O cigarro queimava em meus dedos e eu caminhava em direção
ao mar, a despeito do dia nublado. Terça-feira, 2 de janeiro, 6 e dez da manhã,
Copacabana, posto seis. Não estava chovendo e não estava calor. Descalço, eu
usava os mesmos jeans encardidos desde a véspera do ano que chegava ao seu
segundo amanhecer e a mesma camiseta branca, inclusive, manchada de suor e
cerveja e espumante. Eu deveria simplesmente voltar para casa, tomar banho,
descansar. Em uma semana eu estaria embarcando rumo a uma temporada de três
anos ou mais em Madri, Lisboa e Porto, respectivamente, a trabalho.
Diminuí a passada ao sentir a areia ficando mais úmida e
densa com a proximidade do mar. Traguei longamente duas baforadas naquele
cigarro meio amassado. Apesar das ondas, tudo ali naquelas águas salgadas
parecia tão calmo e tão limpo – mesmo com algumas latinhas flutuando e o
rosário de flores ofertadas a Iemanjá ainda marcando as bordas na areia. Uma
onda mais decidida conseguiu molhar meus dedões, o mar estava gelado. Foi
quando tirei o pinto de dentro da calça e urinei ali mesmo – fora para isso, na
verdade, a caminhada até ali.
Sentada num dos degraus de uma escada que comunicava o
calçadão à areia, estava uma sorumbática Clara. Vestia preto (calças, blusa e
moletom) e havaianas. Tinha os cabelos cacheados soltos e segurava numa das
mãos o meu par de tênis. Aguardava em silêncio o amanhecer e enquanto isso, que
eu fosse até a beira da praia contribuir com a fama de falta de modos e
desapego moral de Copacabana. O que ela aguardava de verdade, eu bem sabia, era
uma resposta minha para uma pergunta que ela anunciava de tempos em tempos
entre as risadas e confabulações a dois durante as várias horas que dividimos
desde a noite de 31 de dezembro: “você sabe que se eu me apaixonar por você eu
estarei fodida, né?”
Eu sabia? Não, não sabia. Calava a minha resposta e logo
outro assunto aparecia, outro bar, vamos ali fora fumar?

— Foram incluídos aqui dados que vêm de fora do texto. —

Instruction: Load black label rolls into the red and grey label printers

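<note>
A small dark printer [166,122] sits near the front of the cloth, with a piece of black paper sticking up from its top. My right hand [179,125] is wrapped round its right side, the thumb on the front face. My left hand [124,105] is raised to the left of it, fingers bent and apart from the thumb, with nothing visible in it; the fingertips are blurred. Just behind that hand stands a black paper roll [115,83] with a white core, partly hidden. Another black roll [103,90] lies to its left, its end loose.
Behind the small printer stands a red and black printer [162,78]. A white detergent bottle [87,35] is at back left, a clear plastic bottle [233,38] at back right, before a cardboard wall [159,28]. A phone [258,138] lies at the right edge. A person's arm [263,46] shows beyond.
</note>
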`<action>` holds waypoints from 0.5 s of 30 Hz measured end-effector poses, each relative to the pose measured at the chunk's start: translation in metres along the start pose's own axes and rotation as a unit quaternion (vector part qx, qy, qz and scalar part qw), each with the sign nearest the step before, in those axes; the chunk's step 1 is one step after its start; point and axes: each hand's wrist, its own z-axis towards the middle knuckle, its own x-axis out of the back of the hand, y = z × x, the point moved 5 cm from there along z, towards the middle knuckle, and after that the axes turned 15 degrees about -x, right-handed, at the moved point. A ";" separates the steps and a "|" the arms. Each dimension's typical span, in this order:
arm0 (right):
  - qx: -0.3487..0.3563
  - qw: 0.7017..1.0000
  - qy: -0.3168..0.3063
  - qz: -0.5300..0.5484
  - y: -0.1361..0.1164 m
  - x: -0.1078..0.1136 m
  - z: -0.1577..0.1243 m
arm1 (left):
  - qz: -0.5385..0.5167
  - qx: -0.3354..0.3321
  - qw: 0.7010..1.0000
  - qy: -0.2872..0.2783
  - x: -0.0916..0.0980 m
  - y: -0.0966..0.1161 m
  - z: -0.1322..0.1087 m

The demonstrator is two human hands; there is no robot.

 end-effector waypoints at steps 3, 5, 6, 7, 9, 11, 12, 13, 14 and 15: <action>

Éramos cerca de doze na virada de ano e agora, somente nós
dois. Acordamos juntos pelo meio da tarde do dia primeiro no chão da sala do apartamento dela
na Francisco Sá e foi quando me dei conta de que Clara havia dormido dentro do
meu abraço, agarrada em mim. Acordei e fiquei parado, como se um movimento que
a acordasse fosse destruir tudo aquilo. Só que eu precisava desesperadamente de
um gole de água, de um grande gole, na verdade. Quando retornei da cozinha
levemente saciado, ela estava sentada, pernas cruzadas e pareceu demorar demais
a entender o que fazia ali no chão e o que aquele homem fazia ali de pé. Dali
saímos de volta para a rua, para um almoço e este almoço se transformou numa
cerveja, em duas, neste infinito que durava até a beira da praia, os dois
novamente encharcados de álcool e dúvidas e, entre cada palavra e cada
silêncio, o desejo.
Esvaziei a bexiga e fiquei ainda uns segundos ali sem ação,
o pau pra fora insolente e vazio, meus olhos hipnotizados pelas águas e o
cigarro nos lábios quase no fim. Me recompuz e caminhei de volta, sob os olhos
de moça de Clara que esboçava um sorriso indefinido, porém constante. Sentei ao
seu lado e calcei os tênis de volta. Aquela noite parecia ter enfim terminado e eu
iria entrar no primeiro táxi para pedir que ele me deixasse no Méier, onde eu
tomaria um banho e dormiria, dormiria por uns dois dias, dentro da minha
ressaca pessoal. Então Clara me pediu para ficar. “Fica comigo por enquanto”,
ela pediu. “Fica comigo só hoje, dorme comigo outra vez e depois você vai
embora. Eu aguento, já aprendi a me foder.”